Permissions in GCP seem like a mess, I’m trying to use python to get credentials and there is a whole python library for authentication and getting credentials (google-auth).
There’s also not a uniform page for every service where I can go understand authentication/permissions.
They do have a ton of docs, but it’s kind like a document dump.
Sorry for the rant! I want to know if it’s just me and whether I’m missing something!
* High-availability HSM KMS: trivial in GCP, super difficult in AWS.
* Object storage (GCS/S3): multi-region is trivial in GCP, somewhat harder in AWS. Archival is so much simpler in GCS than S3 Glacier.
* IAM: makes sense to me in GCP and is consistent across products, AWS policy editor has poor usability and feels inconsistent between products.
* Having per-region pages in the AWS console is a pain, easy to lose stuff. GCP is one global interface.
* Cloud functions/Lambda: CF Just Work with native dependencies. Lambda is painful in that regard.
GCP's auth lib is confusing though, I agree with you there. We stopped using it and all of their client libs a few years ago and wrote our own.

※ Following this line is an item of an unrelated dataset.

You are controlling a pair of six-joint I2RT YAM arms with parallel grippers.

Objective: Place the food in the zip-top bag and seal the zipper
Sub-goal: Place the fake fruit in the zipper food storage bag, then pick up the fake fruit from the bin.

However, that they force you to use service accounts is an excellent security decision.
Identity and authentication is honestly the one area where the popular cloud platforms differ the most. I used to work for AWS and currently work for Azure, and the switch from IAM to AAD caused more cognitive dissonance than any other difference between the platforms' respective offerings.
I feel you, but I gotta agree with the other commenters that it's really just about time and experience. Anyone long-experienced on one public cloud will really struggle switching clouds. Your experience is low but your expectations are high. You're not just poking into a dashboard trying to spin up a single VM, you want to do all the stuff you're used to doing on AWS.
While IAM does feel easy once you know it, as someone who's run hackathons and bootcamps I can say it's not easy for everyone to just pick up. It's as complicated as it needs to be, but yeah it can be a steep learning curve.
I think Google has a culture of "we hire the best and brightest so we can afford to squander 70% of their IQ with unnecessarily complexity" which contrasts to, say, Facebook wanting new hires being able to commit a change and get it into production on the first day.
GCP is easier to start with for me, but becomes annoying because it's missing things that I can do in aws.
For example, cloud run can't run docker containers that doesn't listen to a port. Just run it once and shut down like Fargate does in AWS.
They want people to use kubernetes which is more complex and has features a lot of people don't need ever. Fargate is simple and just works.
So I prefer AWS for reasons like that but I think GCP is easier to understand.
GCP is wonderful compared to AWS. It took me a week to sign up for AWS, including writing an issue and a phone call. It took other colleagues some hacky ways to start to use it, even at the sign-up phase.
Doing something on GCP is pretty straightforward. Creating VMs, Kubernetes clusters, etc. I've had non technical people do it successfully on their own. Live. While observed and under pressure.
AWS? Good lord. That's what I will say about it as I'd rather say good things about a good service than bad things about another.
I think it's mostly this. IAM in AWS isn't exactly a walk in the park, especially when you start getting into granting only explicitly needed permissions. There aren't great systems for doing that (that I know). Lots of stuff that half works and you sort of have to know how to glue the rest together yourself.
I think GCP's permissions are essentially the same way but GCP is also less popular. So you have even less tooling and documentation.
Personally, I've found AWS SDKs to be easier to work with (especially auth), although I've used them more so there's probably some bias.
GCP relies heavily on Oauth but it can be a bit clunky for human access (basically requiring browser auth)
Just remember to create a project (or put that one in a folder) for anything that must be billed together or when you have several projects that must inherit permissions or restrictions.
Remember that some resources are global (like projects), and others are regional.
Authorization can be a bit tricky, though: they are deprecating old authorization roles (adminitrator, viewer, etc..) to make it more granular. Sometimes is good.
For my own use, I massively prefer GCP, with an admittedly small monthly spend.
I worked at Google as a contractor and really loved their environment for internal developers and using GCP has a little of that “flavor.”